MidAmerican plans big 2013 spending on coal, wind

MidAmerican Energy‘s forecasted utility construction expenditures, which exclude amounts for non-cash equity allowance for funds used during construction (AFUDC) and other non-cash items, are about $1.1bn for 2013, the utility said in its Aug. 2 Form 10-Q report.

The targeted spending is:

  • $356m for the construction of 1,050 MW (nominal ratings) of wind-powered generating facilities expected to be placed in service in 2013, 2014 and 2015.
  • $203m for emissions control equipment, primarily at the coal-fired George Neal Energy Center Units 3 and 4 and Ottumwa Generating Station to meet air quality targets, including the reduction of SO2, NOx and particulate emissions.
  • $60m for transmission system investments, including $22m for Multi-Value Projects (MVP) approved by the Midcontinent Independent System Operator (MISO) for the construction of 245 miles of 345-kV transmission line located in Iowa and Illinois. In July, MidAmerican entered into a contract totaling $342m related to its MVPs approved by MISO with minimum payments of $17m in 2013, $140m in 2014, $149m in 2015 and $36m in 2016.
  • $19m for other generation development projects.
  • Remaining amounts are for ongoing investments in distribution, generation and other infrastructure needed to serve existing and expected demand.

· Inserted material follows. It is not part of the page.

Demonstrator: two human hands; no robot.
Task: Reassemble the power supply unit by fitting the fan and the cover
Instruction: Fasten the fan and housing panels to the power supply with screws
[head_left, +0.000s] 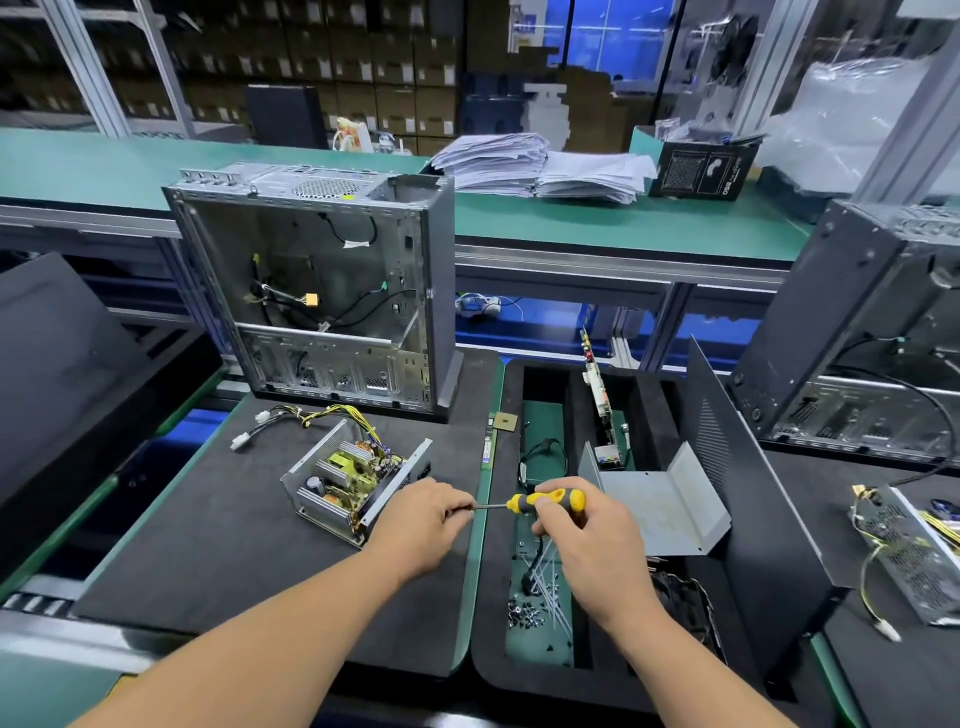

In May, MidAmerican filed with the Iowa Utilities Board (IUB) an application for ratemaking principles, and, in July, filed with the IUB a settlement agreement with the Iowa Office of Consumer Advocate for ratemaking principles, related to the construction of up to 1,050 MW (nominal ratings) of additional wind facilities.

The settlement agreement, which is subject to IUB approval, establishes a cost cap of $1.9bn, including AFUDC, for the construction of 1,050 MW (nominal ratings) of wind facilities and provides for a fixed rate of return on equity of 11.625% over the proposed 30-year useful lives of those facilities in any future Iowa rate proceeding. The cost cap ensures that as long as total costs are below the cap, the investment will be deemed prudent in any future Iowa rate proceeding.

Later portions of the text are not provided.